The leaked records reportedly date back to the late 1990s and included ID numbers, names, genders, martial statuses, incomes, company titles, employment details and property ownership information. The trove included files on people both alive and deceased.
The 27GB-sized cache was titled "MasterDeeds" and – at least a glance – was seemingly linked to registered home owners in the country. Experts initially believed that it was tied to the government.
The breach was first reported by Tefo Mohapi, founder and CEO of tech and media website iAfrikan.
It has been loaded into the breach notification service Have I Been Pwned, a platform maintained by Australian security researcher and commentator Troy Hunt.
Hunt said that there were "more than 30 million" records in the full dataset. On Twitter, he noted that the files were uploaded to the web in April 2015 – and may have been exposed since then.
The trove of information was linked to a company called Jigsaw Holdings Ltd which had domains registered to a man called Hano Jacobs. One particular domain linked to Jacobs was govault.co.za, a service tied to a Johannesburg business called Dracore Data Sciences.
Online, GoVault was touted as a "goldmine" of information that offered "easy access to the contact details of South African consumers and homeowners" for real estate firms.
A statement published to Dracore Data Sciences website claimed Jacobs had confirmed the source of the leaked data was a compromised Jigsaw Holdings server.

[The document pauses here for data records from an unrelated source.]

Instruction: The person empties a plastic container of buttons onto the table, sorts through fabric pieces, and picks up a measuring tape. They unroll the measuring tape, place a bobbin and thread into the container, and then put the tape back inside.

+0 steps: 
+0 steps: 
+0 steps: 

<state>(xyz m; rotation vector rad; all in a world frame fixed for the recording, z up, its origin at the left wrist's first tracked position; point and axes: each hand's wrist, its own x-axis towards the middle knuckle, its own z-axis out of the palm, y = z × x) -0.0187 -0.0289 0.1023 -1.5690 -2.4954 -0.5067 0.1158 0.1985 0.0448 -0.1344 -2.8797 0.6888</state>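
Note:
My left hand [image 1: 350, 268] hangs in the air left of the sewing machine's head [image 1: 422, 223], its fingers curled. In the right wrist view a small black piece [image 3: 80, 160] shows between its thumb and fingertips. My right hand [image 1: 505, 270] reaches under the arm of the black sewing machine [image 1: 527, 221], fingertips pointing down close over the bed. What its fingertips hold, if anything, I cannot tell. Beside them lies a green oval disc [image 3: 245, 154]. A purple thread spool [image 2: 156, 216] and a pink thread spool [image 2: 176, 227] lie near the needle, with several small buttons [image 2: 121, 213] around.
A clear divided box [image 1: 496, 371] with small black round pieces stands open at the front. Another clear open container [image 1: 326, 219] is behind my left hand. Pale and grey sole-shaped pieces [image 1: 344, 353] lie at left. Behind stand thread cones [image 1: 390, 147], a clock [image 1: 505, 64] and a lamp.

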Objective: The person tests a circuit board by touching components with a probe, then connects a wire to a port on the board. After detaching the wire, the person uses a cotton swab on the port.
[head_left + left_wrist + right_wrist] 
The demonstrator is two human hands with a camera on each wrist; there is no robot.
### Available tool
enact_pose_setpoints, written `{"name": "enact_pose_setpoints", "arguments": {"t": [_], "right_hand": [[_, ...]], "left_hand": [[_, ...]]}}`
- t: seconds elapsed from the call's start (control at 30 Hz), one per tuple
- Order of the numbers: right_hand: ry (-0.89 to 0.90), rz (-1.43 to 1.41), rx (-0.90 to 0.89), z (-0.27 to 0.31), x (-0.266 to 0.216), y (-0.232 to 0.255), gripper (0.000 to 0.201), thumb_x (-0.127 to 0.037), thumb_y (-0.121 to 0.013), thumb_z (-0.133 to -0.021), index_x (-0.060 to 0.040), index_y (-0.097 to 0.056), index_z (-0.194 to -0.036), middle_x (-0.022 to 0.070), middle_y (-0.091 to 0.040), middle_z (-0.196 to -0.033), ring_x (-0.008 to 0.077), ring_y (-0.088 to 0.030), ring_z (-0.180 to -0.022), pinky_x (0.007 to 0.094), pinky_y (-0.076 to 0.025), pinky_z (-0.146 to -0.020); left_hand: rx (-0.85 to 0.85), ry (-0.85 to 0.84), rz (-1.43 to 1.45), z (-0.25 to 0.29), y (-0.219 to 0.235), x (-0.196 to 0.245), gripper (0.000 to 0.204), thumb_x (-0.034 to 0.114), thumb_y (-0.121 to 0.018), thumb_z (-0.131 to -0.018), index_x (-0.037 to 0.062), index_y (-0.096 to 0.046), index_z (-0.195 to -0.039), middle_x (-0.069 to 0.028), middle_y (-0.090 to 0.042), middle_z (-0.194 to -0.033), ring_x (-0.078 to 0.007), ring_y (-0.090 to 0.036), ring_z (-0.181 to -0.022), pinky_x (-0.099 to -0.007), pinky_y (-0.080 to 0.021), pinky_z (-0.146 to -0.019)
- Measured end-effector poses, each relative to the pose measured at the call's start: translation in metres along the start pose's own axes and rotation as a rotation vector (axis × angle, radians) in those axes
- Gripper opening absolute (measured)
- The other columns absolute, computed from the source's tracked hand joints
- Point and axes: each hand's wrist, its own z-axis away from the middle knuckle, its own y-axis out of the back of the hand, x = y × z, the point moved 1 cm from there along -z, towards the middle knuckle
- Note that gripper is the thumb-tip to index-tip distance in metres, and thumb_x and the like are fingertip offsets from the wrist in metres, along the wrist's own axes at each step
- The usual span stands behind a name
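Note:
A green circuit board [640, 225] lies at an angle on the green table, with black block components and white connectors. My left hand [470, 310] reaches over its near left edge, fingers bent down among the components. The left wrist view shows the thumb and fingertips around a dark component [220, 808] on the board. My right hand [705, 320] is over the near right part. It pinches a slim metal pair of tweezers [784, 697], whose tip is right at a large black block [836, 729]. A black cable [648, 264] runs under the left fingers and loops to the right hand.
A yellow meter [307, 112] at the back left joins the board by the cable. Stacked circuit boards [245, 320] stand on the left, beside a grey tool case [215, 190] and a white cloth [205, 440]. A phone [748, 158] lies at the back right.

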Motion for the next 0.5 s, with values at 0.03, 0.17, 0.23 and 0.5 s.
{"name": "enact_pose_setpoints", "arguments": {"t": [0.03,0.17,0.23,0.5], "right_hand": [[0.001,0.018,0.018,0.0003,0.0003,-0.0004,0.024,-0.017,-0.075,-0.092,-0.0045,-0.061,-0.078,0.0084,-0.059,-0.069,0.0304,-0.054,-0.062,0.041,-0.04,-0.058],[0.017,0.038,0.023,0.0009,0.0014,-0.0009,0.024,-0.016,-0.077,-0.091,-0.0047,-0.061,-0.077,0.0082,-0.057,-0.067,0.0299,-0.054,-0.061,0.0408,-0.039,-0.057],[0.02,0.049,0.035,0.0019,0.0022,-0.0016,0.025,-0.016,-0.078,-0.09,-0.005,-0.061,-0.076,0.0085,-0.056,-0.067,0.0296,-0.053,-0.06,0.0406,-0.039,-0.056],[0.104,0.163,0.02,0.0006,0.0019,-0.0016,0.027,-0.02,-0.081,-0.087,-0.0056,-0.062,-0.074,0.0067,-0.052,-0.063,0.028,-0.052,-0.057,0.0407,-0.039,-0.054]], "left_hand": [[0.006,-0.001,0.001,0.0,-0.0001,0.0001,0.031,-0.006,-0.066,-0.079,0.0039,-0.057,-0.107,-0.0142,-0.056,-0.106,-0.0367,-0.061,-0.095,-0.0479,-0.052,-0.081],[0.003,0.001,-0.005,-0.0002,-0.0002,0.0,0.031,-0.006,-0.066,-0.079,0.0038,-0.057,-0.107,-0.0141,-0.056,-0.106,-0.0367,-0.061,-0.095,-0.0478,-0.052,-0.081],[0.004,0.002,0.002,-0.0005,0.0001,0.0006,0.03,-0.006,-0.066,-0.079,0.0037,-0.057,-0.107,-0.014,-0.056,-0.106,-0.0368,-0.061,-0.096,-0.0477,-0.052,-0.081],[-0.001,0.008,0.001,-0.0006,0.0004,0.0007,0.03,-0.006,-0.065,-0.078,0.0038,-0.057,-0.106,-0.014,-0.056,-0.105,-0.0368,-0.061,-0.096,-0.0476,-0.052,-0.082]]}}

Chantelle Fraser, CEO of Dracore Data Sciences, added: "We conclusively know that we are not the source of the data leak" She said that the impact of the leak will be "far reaching".
The true scope – and length – of the business relationship between Dracore Data Sciences and Jigsaw Holdings remains unclear at the time of writing.
Now, any South African citizens who are concerned their personal data was exposed online are advised to check Have I Been Pwned. Hunt said that there are a total of 2.2 million email addresses but "tens of millions of actual identities" in the full database.
He tweeted: "I won't be loading the government issued IDs; these are sensitive personal identifiers that should be carefully guarded.
"I hope the party responsible for publicly publishing this data is quick to take accountability and notify impacted parties. Let's not call this a 'hack' folks," he added. "Someone in South Africa literally published their database of the entire country to the public internet."
South Africa has a total population of approximately 56 million people.
[UPDATE: Hunt has revealed that the database contained 60,323,827 rows in total. "There are many 'deceased' records hence total number being higher than the SA population," he tweeted.